■ **Activity**
Go through the data and copy each line that holds "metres".

■ **Material for the task**
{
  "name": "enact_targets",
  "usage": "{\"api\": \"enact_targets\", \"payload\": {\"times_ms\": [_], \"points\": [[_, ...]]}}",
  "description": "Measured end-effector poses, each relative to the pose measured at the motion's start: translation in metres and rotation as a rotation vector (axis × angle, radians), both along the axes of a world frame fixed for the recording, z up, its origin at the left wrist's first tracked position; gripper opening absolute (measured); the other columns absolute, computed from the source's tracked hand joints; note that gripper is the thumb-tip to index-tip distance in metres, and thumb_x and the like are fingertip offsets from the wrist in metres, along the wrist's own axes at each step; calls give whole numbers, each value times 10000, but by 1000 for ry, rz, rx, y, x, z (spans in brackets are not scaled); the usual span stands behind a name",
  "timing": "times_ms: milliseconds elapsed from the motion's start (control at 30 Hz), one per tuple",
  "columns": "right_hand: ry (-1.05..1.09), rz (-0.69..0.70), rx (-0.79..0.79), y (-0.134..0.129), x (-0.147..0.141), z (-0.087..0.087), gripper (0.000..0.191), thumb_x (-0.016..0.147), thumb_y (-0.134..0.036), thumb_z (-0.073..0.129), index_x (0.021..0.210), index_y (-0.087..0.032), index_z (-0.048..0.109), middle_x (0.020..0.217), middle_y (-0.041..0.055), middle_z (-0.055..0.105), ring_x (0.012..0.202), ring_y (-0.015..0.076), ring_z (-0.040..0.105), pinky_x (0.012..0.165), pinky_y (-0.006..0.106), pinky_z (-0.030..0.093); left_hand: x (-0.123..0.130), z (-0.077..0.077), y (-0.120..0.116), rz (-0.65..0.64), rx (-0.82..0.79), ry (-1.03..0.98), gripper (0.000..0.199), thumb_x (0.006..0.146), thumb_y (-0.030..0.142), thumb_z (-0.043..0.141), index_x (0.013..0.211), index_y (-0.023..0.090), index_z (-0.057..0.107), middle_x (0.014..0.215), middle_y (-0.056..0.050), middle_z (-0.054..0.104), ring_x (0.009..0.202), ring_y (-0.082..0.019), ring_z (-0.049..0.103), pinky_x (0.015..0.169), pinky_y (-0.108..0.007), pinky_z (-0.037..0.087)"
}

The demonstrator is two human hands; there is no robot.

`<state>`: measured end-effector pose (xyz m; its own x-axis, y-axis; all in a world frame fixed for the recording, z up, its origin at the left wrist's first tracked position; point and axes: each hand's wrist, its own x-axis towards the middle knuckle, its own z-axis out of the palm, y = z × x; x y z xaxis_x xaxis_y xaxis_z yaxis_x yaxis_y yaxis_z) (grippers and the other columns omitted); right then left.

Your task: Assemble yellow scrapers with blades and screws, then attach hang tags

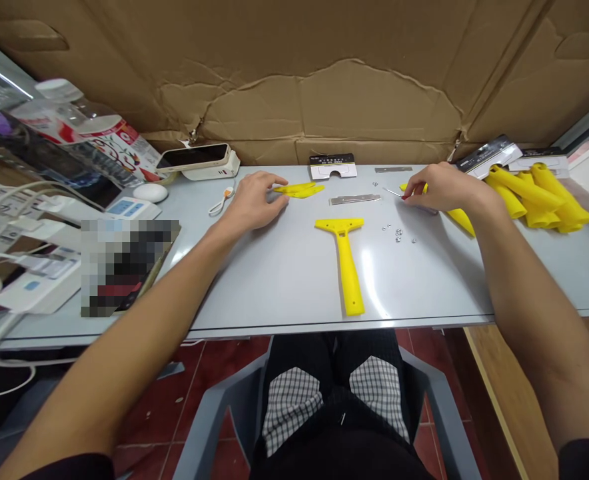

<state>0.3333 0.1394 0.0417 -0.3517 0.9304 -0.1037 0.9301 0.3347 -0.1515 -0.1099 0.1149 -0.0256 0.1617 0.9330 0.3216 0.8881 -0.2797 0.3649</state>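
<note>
My left hand rests on the table with thumb and fingers apart, their tips at the edge of some flat yellow plastic pieces. My right hand is closed around a small screwdriver with a thin metal shaft and a bit of red showing; its tip points left. A yellow scraper handle lies between my arms, its wide head away from me. Beyond it is a thin metal blade. Several small screws or nuts are scattered right of the handle. Another yellow piece lies partly hidden under my right hand.
More yellow handles are piled at the right by black-and-white packaging. A second metal strip and a card lie at the back. A phone, bottle, power strips and cables crowd the left. Cardboard walls the back.
</note>
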Motion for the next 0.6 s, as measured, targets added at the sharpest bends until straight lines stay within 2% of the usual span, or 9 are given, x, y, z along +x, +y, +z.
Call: {"api": "enact_targets", "payload": {"times_ms": [233,333,400,500,600], "points": [[-48,-48,-30,1,-2,0,131,909,-390,857,1001,-305,895,1030,61,854,1075,341,744,981,508,567,1,0,-2,-16,-18,18,414,921,386,734,1302,242,803,1344,-153,782,1208,-378,709,1132,-545,538],[1,-50,0,-6,-6,3,180,941,-430,831,1032,-286,886,1050,88,855,1088,354,741,976,516,571,7,7,-8,-11,5,-10,399,925,374,734,1297,248,802,1373,-146,772,1277,-380,696,1119,-525,557],[55,-30,69,-10,-9,3,215,976,-449,783,1052,-275,885,1083,105,856,1098,361,739,973,519,572,15,13,-16,-30,11,-42,363,946,362,720,1274,234,806,1364,-148,780,1243,-361,712,1094,-508,573],[119,25,211,-15,-22,-4,319,1044,-433,673,1171,-231,885,1212,142,838,1132,365,740,1010,525,563,30,19,-30,-100,13,-78,308,1006,405,681,1210,219,816,1267,-130,818,1092,-311,744,1058,-487,589],[152,98,317,-22,-42,-18,467,1095,-406,578,1377,-139,837,1378,205,774,1218,374,731,1064,525,551,49,19,-45,-201,8,-55,393,1027,496,671,1218,188,823,1237,-141,828,1080,-320,743,1057,-506,588]]}}
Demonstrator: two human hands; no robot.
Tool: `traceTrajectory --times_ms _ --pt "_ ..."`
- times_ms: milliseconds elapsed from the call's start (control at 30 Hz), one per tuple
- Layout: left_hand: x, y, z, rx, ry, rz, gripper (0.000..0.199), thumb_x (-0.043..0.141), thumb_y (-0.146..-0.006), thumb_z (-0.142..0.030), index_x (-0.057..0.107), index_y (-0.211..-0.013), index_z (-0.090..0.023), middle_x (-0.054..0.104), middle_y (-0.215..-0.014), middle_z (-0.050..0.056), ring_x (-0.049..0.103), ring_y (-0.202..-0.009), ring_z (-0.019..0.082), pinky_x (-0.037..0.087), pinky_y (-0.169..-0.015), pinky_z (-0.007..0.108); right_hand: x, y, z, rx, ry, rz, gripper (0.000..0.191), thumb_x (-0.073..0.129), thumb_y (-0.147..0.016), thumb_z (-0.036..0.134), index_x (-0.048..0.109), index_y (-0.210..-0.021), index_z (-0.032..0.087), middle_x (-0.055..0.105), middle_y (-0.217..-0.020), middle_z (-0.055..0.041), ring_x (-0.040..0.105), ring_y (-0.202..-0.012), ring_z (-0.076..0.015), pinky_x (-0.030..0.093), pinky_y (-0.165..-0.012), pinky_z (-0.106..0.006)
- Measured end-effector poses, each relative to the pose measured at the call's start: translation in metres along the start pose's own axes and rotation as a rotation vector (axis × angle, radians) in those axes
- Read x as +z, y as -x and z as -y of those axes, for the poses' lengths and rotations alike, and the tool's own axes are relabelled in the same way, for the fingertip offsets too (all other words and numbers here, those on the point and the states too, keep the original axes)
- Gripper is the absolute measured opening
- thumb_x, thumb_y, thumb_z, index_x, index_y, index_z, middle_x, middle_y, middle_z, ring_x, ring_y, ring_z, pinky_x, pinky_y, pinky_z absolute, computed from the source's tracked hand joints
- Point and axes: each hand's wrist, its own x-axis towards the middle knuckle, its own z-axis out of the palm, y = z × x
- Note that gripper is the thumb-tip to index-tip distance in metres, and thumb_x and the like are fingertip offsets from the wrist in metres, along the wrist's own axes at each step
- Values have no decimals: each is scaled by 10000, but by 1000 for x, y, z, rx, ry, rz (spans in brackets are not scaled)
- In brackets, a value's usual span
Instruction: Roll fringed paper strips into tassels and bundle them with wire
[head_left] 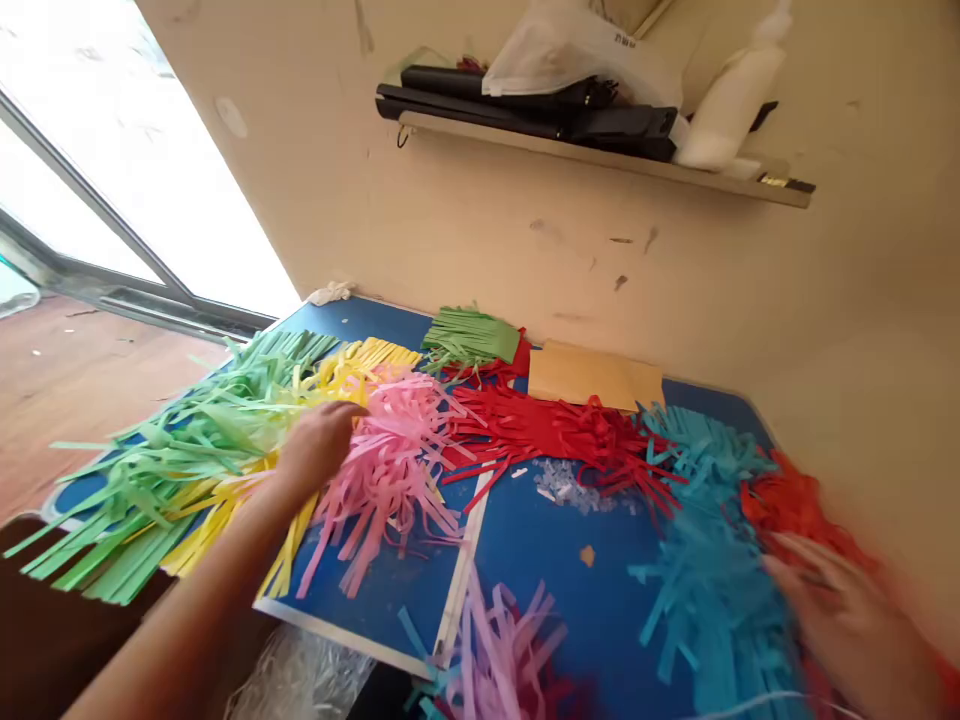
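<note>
Left hand (322,440) is being held at pink fringe (401,430), grasp unclear | yellow fringe (217,510) is being partly crossed by its forearm (199,590) | right hand (844,605) is being blurred at orange-red fringe (787,500), grip unclear | blue fringe (712,570) is being seen beside it

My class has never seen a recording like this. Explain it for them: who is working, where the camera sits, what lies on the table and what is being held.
There is no robot here, only a person with bare hands. The single picture comes from a camera worn on the head, looking forward and down. The blue table carries bunches of fringed strips: green fringe, yellow fringe, pink fringe, red fringe, turquoise fringe and orange-red fringe. The left hand is at the yellow and pink; the blurred right hand is beside the turquoise. Whether either grip is closed on anything cannot be told.
</note>
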Motion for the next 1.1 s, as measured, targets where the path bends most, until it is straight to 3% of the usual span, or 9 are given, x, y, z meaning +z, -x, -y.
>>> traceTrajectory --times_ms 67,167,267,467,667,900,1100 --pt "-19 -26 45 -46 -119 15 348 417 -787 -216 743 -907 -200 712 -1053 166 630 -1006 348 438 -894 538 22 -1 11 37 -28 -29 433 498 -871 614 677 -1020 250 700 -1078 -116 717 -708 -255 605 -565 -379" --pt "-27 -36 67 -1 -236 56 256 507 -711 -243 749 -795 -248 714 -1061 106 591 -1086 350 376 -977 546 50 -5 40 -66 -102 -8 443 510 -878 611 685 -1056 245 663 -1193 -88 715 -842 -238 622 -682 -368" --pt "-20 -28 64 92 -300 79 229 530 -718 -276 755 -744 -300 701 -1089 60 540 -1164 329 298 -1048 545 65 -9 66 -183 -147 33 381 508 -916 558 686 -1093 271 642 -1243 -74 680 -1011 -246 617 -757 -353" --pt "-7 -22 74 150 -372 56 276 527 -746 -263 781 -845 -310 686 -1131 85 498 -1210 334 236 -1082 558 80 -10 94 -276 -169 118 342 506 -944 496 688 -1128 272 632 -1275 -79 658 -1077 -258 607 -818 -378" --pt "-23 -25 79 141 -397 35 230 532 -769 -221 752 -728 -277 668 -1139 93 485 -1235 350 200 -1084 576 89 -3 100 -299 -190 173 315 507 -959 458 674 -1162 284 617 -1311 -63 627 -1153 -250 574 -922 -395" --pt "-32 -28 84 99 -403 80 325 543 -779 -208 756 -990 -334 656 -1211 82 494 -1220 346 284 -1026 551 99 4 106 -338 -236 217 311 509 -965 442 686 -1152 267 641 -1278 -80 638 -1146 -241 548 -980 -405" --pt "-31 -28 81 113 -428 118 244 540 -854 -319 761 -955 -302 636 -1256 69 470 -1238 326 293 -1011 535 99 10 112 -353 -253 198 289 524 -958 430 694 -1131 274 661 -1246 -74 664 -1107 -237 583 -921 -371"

■ **Answer space**
  "description": "Measured end-effector poses, each relative to the pose measured at the motion's start: translation in metres and rotation as a rotation vector (axis × angle, radians), both along the axes of a world frame fixed for the recording, z up, its origin at the left wrist's first tracked position; gripper opening absolute (measured); the other columns absolute, computed from the source's tracked hand joints; note that gripper is the thumb-tip to index-tip distance in metres, and thumb_x and the like are fingertip offsets from the wrist in metres, along the wrist's own axes at each step; calls give whole numbers, each value times 10000, but by 1000 for ry, rz, rx, y, x, z (spans in brackets are not scaled); the usual span stands behind a name",
- Measured end-effector poses, each relative to the pose measured at the call's start: translation in metres along the start pose's own axes and rotation as a rotation vector (axis × angle, radians) in those axes
- Note that gripper is the thumb-tip to index-tip distance in metres, and thumb_x and the like are fingertip offsets from the wrist in metres, along the wrist's own axes at each step

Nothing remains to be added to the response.